Microservices should leverage a feature called Containerization, which is an Operating System level virtualization approach used to deploy and run distributed services without launching an entire OS. Multiple microservices run on a single host and access the same OS kernel. Basically, the entire process can be started, stopped, and restarted by starting the container process. This feature is growing rapidly and supporting microservices architecture in the cloud. Technologies like Docker, Kubernetes etc., are commonly used in various cloud platforms.

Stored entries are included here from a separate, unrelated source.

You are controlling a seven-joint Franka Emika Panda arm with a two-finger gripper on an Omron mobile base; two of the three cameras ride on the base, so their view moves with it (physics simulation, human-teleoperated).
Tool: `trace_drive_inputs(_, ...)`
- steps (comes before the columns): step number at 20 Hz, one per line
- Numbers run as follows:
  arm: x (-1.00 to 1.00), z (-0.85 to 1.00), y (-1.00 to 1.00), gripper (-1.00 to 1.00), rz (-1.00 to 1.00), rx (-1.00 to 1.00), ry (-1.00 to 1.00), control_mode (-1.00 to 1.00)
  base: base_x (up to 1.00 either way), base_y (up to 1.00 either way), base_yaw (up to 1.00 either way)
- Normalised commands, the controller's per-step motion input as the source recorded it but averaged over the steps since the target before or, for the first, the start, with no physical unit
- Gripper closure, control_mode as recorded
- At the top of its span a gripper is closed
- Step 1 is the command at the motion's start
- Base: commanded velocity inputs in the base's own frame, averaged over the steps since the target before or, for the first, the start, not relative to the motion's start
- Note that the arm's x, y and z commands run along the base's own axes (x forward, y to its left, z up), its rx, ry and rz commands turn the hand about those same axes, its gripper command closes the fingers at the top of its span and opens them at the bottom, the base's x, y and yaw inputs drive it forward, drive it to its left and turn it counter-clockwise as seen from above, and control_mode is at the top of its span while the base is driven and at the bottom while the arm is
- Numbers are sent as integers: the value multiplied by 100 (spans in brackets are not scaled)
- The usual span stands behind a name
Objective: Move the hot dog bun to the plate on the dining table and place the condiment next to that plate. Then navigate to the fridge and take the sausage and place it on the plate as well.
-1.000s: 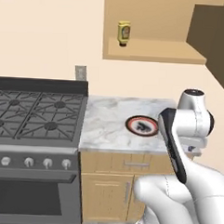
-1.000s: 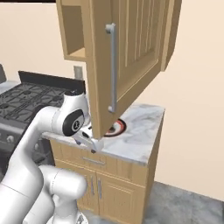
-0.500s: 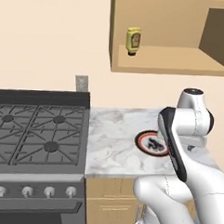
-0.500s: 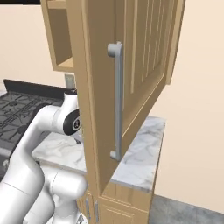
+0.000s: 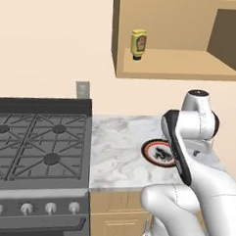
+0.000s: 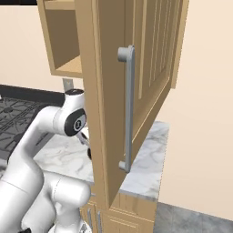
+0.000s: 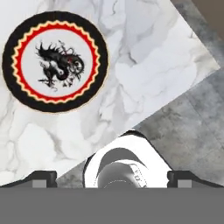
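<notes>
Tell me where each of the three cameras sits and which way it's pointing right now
Left base view: behind the arm's left, facing the wall; stove, marble counter, plate, yellow bottle in the open cabinet; white arm at lower right.
Right base view: behind the arm's right; the open cabinet door looms close; arm at lower left.
Hand view: looks straight down on the plate and counter edge; open gripper at bottom.
Shared: the same counter and plate.

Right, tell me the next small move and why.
Probably raise the arm toward the condiment bottle on the open cabinet shelf. The open fingers point down at the marble counter, holding nothing, and the plate there is bare.
</notes>
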Motion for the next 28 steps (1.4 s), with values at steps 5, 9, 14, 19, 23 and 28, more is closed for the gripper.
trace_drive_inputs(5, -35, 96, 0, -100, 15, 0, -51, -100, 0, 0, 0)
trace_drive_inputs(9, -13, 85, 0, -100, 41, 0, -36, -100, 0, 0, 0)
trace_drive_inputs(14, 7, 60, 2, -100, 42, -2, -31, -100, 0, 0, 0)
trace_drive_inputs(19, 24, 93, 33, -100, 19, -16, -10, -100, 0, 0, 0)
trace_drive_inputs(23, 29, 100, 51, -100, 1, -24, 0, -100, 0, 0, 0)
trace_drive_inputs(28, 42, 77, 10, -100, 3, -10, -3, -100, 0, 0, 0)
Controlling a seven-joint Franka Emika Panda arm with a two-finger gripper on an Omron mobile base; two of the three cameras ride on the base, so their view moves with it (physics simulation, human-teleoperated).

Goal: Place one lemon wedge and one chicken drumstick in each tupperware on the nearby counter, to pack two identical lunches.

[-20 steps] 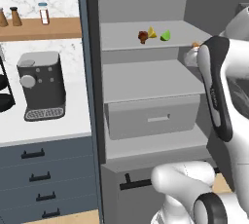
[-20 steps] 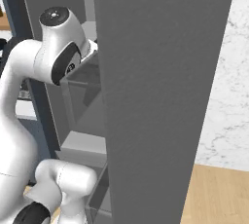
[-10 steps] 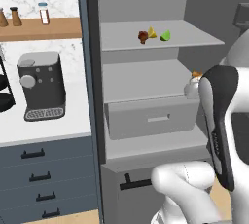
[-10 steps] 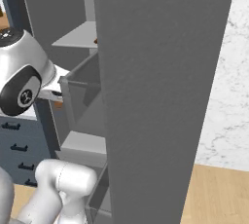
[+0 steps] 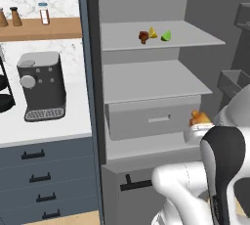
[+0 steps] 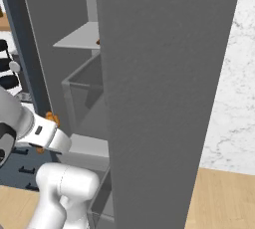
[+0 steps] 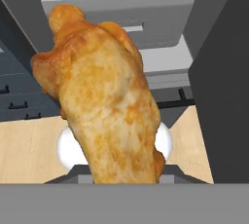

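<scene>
My gripper (image 5: 197,126) is shut on a golden orange-brown chicken drumstick (image 7: 107,96), which hides the fingertips in the hand view. The held drumstick (image 5: 197,117) hangs in front of the open cabinet at the level of its drawer, and its orange end (image 6: 51,118) peeks above the white hand in the right base view. On the top shelf (image 5: 195,35) lie a dark reddish-brown drumstick (image 5: 143,36), a yellow lemon wedge (image 5: 153,33) and a green wedge (image 5: 166,35), close together. The tupperware is out of view.
The tall grey cabinet has a middle shelf (image 5: 151,79) and a drawer (image 5: 146,116) below it. Its open door (image 6: 164,98) stands wide on the right. Left of it, a coffee machine (image 5: 41,84) sits on a white counter (image 5: 49,128) over dark drawers.
The arm has come down from near the upper shelf to drawer level and pulled back from the cabinet, with the golden drumstick still in the gripper.
</scene>
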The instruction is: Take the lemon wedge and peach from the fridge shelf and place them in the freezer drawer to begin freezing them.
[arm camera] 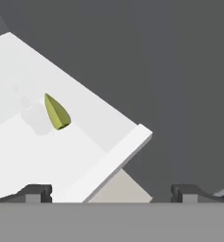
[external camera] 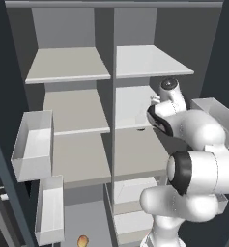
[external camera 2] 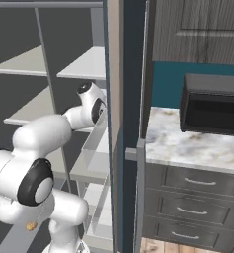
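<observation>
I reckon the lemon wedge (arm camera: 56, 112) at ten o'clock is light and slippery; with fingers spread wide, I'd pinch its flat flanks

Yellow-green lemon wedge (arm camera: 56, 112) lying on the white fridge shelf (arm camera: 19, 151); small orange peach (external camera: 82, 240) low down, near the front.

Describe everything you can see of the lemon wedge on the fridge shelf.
The lemon wedge is a tiny yellow-green piece, pointed at one end and blunter at the other, smooth and matte. It lies alone on the off-white fridge shelf, back from the raised front lip, casting a soft shadow. Nothing else touches it.
</observation>
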You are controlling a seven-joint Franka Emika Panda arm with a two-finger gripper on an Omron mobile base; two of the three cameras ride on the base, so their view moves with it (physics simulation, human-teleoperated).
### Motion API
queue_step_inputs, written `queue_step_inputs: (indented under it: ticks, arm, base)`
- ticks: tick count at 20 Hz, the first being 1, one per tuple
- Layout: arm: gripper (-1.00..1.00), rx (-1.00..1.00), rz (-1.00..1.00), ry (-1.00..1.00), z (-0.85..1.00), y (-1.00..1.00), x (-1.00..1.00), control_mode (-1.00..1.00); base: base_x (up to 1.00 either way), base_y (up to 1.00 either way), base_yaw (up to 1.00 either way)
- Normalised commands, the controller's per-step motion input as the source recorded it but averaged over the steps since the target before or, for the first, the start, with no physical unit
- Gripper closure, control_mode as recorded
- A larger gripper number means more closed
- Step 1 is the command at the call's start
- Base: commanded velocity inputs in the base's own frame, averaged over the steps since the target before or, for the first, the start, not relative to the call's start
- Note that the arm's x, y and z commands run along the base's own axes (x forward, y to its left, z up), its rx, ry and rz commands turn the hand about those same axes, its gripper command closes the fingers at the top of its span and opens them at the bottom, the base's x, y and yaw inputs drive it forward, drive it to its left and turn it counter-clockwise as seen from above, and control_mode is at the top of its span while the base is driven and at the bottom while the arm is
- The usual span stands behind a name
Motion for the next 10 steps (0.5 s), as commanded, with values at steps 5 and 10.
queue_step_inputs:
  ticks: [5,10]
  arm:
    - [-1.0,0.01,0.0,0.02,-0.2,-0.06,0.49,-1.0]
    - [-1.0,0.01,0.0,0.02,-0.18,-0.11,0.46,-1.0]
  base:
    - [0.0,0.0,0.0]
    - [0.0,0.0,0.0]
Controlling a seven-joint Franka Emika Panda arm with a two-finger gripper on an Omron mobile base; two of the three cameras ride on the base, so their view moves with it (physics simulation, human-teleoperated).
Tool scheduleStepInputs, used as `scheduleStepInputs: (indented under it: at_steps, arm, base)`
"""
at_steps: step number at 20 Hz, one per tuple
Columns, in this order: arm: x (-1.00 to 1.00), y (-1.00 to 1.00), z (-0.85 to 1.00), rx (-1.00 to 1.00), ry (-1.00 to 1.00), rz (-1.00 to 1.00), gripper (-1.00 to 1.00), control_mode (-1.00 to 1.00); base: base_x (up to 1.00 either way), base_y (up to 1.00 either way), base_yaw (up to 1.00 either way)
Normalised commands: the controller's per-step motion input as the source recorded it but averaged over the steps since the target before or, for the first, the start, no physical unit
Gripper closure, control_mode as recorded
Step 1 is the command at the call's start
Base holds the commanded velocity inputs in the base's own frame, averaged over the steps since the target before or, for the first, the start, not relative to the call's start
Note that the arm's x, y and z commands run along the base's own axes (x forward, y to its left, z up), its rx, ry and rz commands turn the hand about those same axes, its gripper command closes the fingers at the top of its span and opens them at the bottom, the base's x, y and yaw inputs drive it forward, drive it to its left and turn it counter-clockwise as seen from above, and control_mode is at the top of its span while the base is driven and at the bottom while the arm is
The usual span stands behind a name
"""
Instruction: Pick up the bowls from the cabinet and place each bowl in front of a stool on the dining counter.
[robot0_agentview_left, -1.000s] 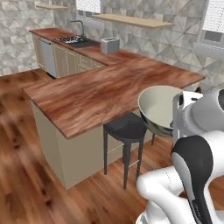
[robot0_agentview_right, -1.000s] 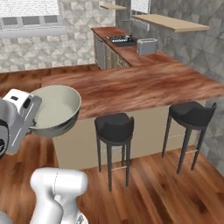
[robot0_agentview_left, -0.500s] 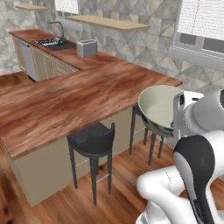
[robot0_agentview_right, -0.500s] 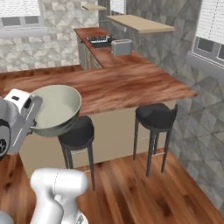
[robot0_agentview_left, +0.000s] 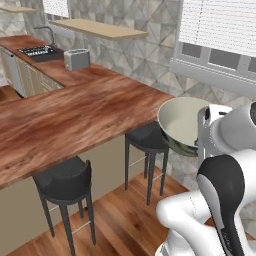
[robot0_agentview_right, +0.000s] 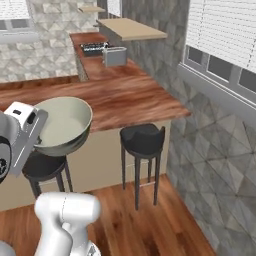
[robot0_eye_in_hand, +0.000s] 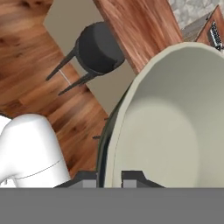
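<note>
My gripper (robot0_eye_in_hand: 109, 179) is shut on the rim of the deep grey-green bowl (robot0_eye_in_hand: 175, 122), whose pale inside faces the hand camera. The bowl (robot0_agentview_left: 182, 122) hangs tilted in the air beside the white hand, off the end of the dining counter (robot0_agentview_left: 75, 120). From the right, the bowl (robot0_agentview_right: 62, 125) sits in front of the counter (robot0_agentview_right: 125, 97). Two black stools (robot0_agentview_left: 62, 180) (robot0_agentview_left: 145, 137) stand along the counter's near side. One stool (robot0_agentview_right: 142, 139) stands at the counter's end, and another (robot0_agentview_right: 42, 165) is partly hidden below the bowl. A stool (robot0_eye_in_hand: 98, 48) appears beside the counter (robot0_eye_in_hand: 135, 26). The cabinet is out of view.
A toaster (robot0_agentview_left: 76, 59) and a sink (robot0_agentview_left: 37, 51) sit on the far counter under a thin wall shelf (robot0_agentview_left: 100, 29). A window with blinds (robot0_agentview_right: 225, 40) lines the stone wall close on the right. Wood floor lies in front of the stools.
The whole picture has shifted, so the base has moved: the counter's end and stools now sit closer and further left. The bowl stays held in the same place by the hand.
</note>
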Motion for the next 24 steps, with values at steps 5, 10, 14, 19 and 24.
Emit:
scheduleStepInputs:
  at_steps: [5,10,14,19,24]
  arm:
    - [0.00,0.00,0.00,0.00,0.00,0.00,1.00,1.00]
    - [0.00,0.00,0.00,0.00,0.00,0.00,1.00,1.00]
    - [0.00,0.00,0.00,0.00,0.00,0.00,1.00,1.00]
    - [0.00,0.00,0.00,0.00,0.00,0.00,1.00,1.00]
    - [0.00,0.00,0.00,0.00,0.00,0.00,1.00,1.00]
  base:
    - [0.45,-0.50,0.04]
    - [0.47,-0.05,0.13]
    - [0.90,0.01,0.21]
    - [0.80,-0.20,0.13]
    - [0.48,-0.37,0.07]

There are various other factors like local file system, ports, config properties, test data, resource or configuration files, environment based profiles, etc., which are not recommended in local, or static environments. It is always recommended that a developer should leave this in independently in a way that cloud distributed environment will choose these things dynamically. These should not be tightly coupled with the microservices. Or another way to communicate this is that any changes in the above service should not be re-built and deployed again. The dynamic nature should be used to develop cloud microservice.
Cloud microservices with the above qualifications can be leveraged to develop highly scalable Applications in a distributed cloud environment. These will help management respond faster with rapid development and high-end quality services delivery and at the same time support business continuity leveraging cloud microservices.